Kubernetes upgrade notes: 1.16.x to 1.17.x

If you used my Kubernetes the Not So Hard Way With Ansible blog posts to setup a Kubernetes (K8s) cluster this notes might be helpful for you (and maybe for others too that manage a K8s cluster on their own).

I’ve a general upgrade guide Kubernetes the Not So Hard Way With Ansible - Upgrading Kubernetes that worked quite well for me for the last past K8s upgrades. So please read that guide if you want to know HOW the components are updated. This post here is esp. for the 1.16.x to 1.17.x upgrade and WHAT I changed.

First: As usual I don’t update a production system before the .2 release of a new major version is released. In my experience the .0 and .1 are just too buggy. Of course it is important to test new releases already in development or integration systems and report bugs!

Second: I only upgrade from the latest version of the former major release. In my case I was running 1.16.3 and at the time writing this text 1.16.8 was the latest 1.16.x release. After reading the 1.16.x changelog to see if any important changes where made between 1.16.3 and 1.16.8 I don’t saw anything that prevented me updating and I don’t needed to change anything.
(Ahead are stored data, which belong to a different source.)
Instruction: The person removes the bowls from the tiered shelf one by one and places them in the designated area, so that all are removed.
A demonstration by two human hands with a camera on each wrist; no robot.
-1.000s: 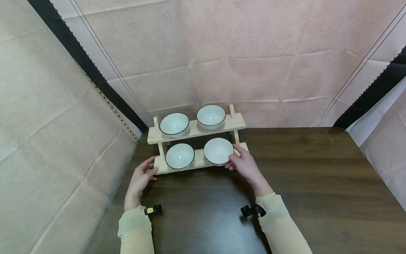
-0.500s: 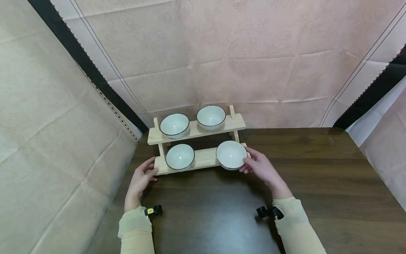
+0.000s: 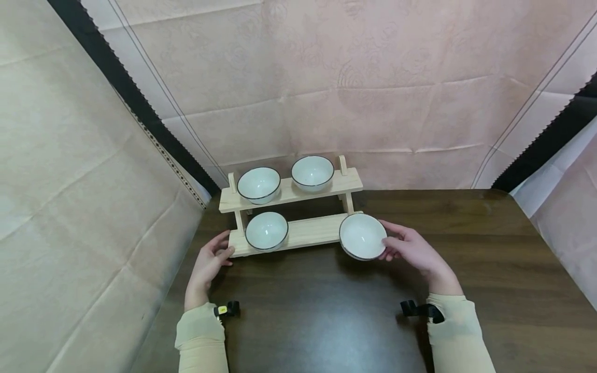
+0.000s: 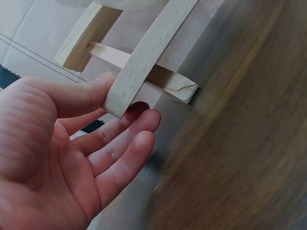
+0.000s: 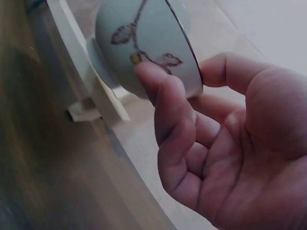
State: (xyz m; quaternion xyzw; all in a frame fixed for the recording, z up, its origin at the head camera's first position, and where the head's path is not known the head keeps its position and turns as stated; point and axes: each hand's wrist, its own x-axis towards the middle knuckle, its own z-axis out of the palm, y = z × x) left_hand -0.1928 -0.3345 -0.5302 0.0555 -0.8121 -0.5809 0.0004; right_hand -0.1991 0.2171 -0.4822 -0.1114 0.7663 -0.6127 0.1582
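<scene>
A white bowl (image 3: pixel 363 237) with a dark rim is held by my right hand (image 3: pixel 415 251) at the right front end of a two-tier wooden rack (image 3: pixel 314 230). In the right wrist view, the thumb is at the rim and curled fingers (image 5: pixel 165 93) support the side of the bowl (image 5: pixel 144 45), which shows a painted branch. My left hand (image 3: pixel 207 269) pinches the left end of the lower board; the left wrist view shows its thumb on the board (image 4: pixel 144 62), fingers below. Another bowl (image 3: pixel 267 231) sits on the lower tier, left side.
Two more bowls, one on the left (image 3: pixel 258 185) and one on the right (image 3: pixel 312 173), stand on the upper tier. The rack is on a dark wooden table (image 3: pixel 298 316), close to a pale cloth backdrop (image 3: pixel 354 103). Another cloth side (image 3: pixel 93 217) rises at the left.
My right hand has drawn the bowl rightward and toward me along the lower tier to its right end, baring the board. The left hand stays at the rack.
</scene>
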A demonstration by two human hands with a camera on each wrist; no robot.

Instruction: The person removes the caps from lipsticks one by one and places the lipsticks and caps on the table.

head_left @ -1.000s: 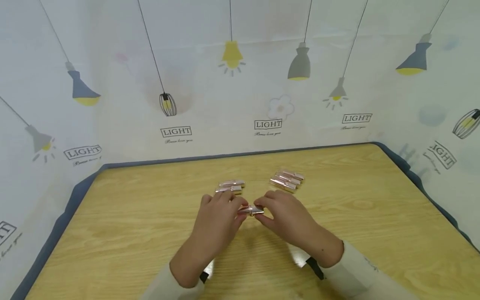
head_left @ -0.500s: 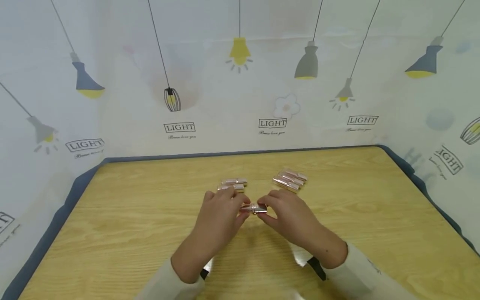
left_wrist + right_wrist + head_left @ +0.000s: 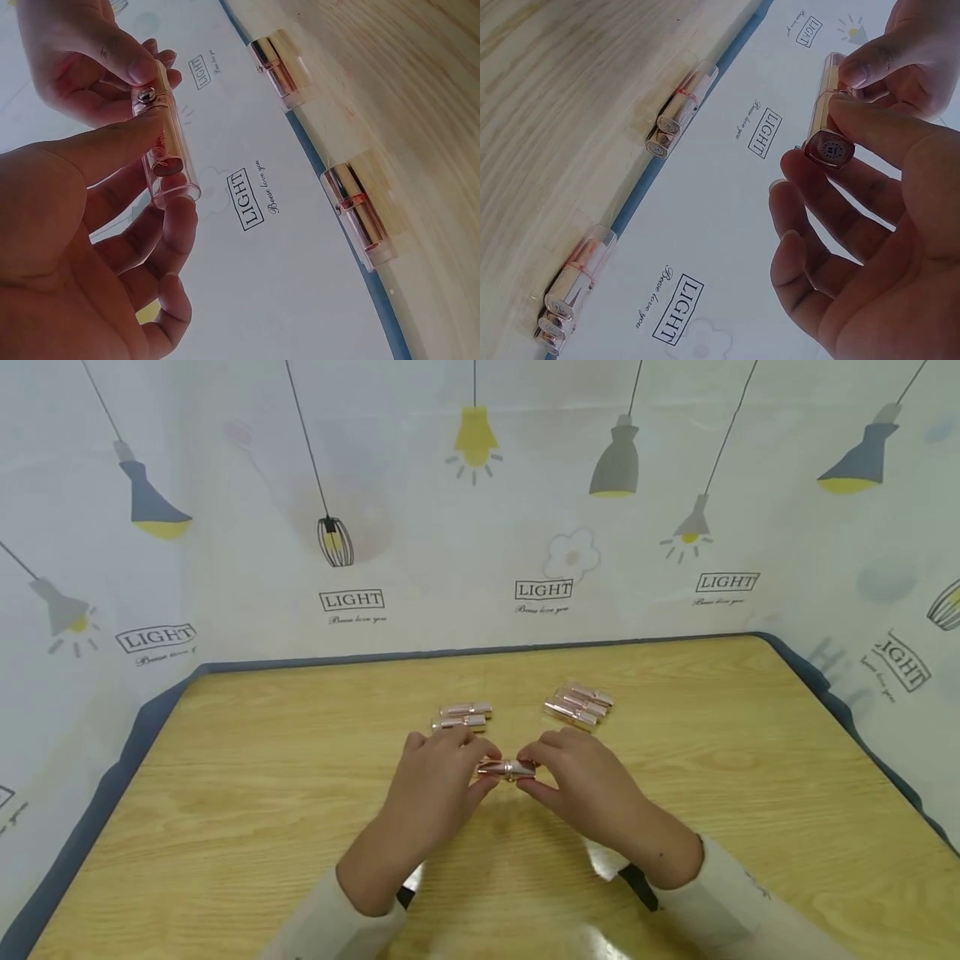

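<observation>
A lipstick [image 3: 507, 768] with a rose-gold base and a clear cap is held level between both hands, above the table. My left hand [image 3: 438, 781] pinches the clear cap end between thumb and fingers. At the other end, my right hand [image 3: 585, 781] pinches the gold base. In the left wrist view the clear cap of the lipstick [image 3: 171, 184] encloses the gold tube, and a small round stud shows at the joint. The right wrist view shows a round label on the base end of the lipstick [image 3: 831, 150]. Cap and base are together.
Beyond my left hand, two similar lipsticks [image 3: 465, 709] lie side by side on the wooden table [image 3: 262, 793]. Three more lipsticks [image 3: 573, 708] lie slanted in a row further right. A wall sheet [image 3: 435, 543] printed with lamps stands behind the table's far edge.
Both hands keep their pinch on the lipstick, and the cap and base look closer together than before. The head view has shifted slightly.
</observation>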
So I did the 1.16.3 to 1.16.8 upgrade first. If you use my Ansible roles that basically only means to change k8s_release variable from 1.16.3 to 1.16.8 and roll the changes for the control plane and worker nodes out as described in my upgrade guide. After that everything still worked as expected so I continued with the next step.

Here are two links that might be interessting regarding what’s new in regards to new features in Kubernetes 1.17:
What’s New in Kubernetes 1.17: A Deeper Look at New Features
What’s New in Kubernetes 1.17

Since K8s 1.14 there are also searchable release notes available. You can specify the K8s version and a K8s area/component (e.g. kublet, apiserver, …) and immediately get an overview what changed in that regard. Quite nice! :-)

As it is normally no problem to have a newer kubectl utility that is only one major version ahead of the server version I also updated kubectl from 1.16.x to 1.17.4 using my kubectl Ansible role.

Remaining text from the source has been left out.